Sal said sardonically, 'Hell, Jim, maybe you won their respect by being so charitable.' He obviously did not think so. Far from it.
'You're a great second-guesser,' Jim said, with bitterness. 'Where were you with your advice then ?'
Sal said quietly, 'Nobody expected them to do something so radical as close the Golden Door.

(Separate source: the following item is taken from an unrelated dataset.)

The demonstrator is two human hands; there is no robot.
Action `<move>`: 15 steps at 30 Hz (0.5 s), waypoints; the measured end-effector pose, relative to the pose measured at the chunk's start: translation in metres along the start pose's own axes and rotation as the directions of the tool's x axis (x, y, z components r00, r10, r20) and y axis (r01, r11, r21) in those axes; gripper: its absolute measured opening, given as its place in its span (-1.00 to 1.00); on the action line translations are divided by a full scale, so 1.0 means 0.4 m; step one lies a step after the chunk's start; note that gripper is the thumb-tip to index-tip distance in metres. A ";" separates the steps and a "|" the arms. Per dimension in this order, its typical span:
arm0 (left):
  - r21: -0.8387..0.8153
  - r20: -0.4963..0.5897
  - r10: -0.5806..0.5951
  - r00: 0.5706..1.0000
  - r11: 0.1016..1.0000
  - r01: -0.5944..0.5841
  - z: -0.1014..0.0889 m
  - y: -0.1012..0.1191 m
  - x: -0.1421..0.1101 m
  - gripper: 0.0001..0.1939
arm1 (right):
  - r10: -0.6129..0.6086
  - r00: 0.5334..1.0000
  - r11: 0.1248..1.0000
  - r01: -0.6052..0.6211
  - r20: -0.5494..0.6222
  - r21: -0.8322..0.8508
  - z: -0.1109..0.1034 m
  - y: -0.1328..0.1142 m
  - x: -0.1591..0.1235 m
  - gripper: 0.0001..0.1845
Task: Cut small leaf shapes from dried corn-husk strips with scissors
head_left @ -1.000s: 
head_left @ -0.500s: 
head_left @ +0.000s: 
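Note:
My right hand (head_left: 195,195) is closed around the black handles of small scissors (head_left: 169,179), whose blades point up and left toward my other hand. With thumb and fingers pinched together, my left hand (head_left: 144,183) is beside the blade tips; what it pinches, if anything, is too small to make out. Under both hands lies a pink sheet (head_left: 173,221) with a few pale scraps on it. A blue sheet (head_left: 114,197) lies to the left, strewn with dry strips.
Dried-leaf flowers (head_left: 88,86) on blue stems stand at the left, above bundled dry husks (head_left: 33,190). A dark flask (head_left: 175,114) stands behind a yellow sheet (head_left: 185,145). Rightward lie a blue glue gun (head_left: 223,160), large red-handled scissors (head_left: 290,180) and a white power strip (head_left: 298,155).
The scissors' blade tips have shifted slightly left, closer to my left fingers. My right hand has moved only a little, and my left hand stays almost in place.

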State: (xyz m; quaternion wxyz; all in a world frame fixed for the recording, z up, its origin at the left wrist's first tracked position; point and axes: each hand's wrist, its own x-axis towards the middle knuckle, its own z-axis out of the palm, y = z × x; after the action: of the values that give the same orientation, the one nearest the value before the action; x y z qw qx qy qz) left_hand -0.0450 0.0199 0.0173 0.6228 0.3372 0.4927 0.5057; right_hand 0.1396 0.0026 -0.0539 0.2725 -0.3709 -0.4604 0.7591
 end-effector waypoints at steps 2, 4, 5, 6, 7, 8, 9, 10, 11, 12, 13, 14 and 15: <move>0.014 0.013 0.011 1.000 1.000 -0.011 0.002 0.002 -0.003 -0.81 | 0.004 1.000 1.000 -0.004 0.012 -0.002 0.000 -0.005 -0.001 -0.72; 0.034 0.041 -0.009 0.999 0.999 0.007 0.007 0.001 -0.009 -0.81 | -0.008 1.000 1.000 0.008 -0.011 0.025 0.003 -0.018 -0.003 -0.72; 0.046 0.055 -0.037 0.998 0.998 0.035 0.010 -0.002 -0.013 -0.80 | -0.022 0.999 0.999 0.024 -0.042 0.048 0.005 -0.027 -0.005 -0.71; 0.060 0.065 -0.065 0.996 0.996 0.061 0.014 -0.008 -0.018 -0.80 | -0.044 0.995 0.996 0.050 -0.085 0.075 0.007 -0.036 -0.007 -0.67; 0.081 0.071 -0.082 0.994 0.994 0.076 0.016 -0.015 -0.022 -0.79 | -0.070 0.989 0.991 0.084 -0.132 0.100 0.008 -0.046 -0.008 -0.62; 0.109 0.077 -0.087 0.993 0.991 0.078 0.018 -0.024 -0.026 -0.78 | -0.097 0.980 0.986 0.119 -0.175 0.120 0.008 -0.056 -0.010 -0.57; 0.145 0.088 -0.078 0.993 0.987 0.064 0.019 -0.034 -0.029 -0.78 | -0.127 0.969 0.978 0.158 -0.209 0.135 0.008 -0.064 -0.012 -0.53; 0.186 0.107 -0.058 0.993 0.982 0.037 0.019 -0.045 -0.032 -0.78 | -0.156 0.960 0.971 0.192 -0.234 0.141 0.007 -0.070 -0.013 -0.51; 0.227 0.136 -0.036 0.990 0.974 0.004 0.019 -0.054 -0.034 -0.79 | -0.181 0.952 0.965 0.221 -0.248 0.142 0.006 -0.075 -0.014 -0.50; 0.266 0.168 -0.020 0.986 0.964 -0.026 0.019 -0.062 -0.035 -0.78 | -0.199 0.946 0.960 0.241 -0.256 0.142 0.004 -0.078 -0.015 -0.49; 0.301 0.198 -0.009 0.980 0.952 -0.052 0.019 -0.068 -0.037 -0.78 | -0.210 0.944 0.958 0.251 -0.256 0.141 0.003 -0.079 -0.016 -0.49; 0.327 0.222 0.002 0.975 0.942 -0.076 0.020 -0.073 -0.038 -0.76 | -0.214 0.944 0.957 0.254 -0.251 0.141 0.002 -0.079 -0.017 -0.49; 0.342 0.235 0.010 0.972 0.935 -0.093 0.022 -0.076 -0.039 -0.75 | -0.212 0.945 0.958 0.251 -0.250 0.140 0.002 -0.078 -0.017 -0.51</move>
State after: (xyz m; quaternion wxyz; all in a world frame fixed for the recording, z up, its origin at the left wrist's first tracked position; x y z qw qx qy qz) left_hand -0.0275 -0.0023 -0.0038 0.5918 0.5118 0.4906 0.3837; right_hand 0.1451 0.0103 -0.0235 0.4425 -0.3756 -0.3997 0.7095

What happened up there on the satellite that day must really have shaken them.'
Coming up beside him, ancient Leon Turpin leered happily and cackled, 'Well, Briskin, or whatever you call yourself, that's the first batch of bibs. Historic, isn't it ? Makes you feel young again, doesn't it ? Say something. At least, smile.' To Sal he said, 'Is he always this solemn ?'
'Jim runs deep, Mr. Turpin,' Sal said. 'You have to get accustomed to it.'
'Just wait until we get that rent enlarged,' Turpin wheezed. 'My boys have been on it all week and tonight they're going to hook up an entirely different power source; it's all plotted out, rechecked dozens of times. By tomorrow morning, we should have a hole two to three times bigger. And then we can really hustle them through. Zip.' He made a quick gesture.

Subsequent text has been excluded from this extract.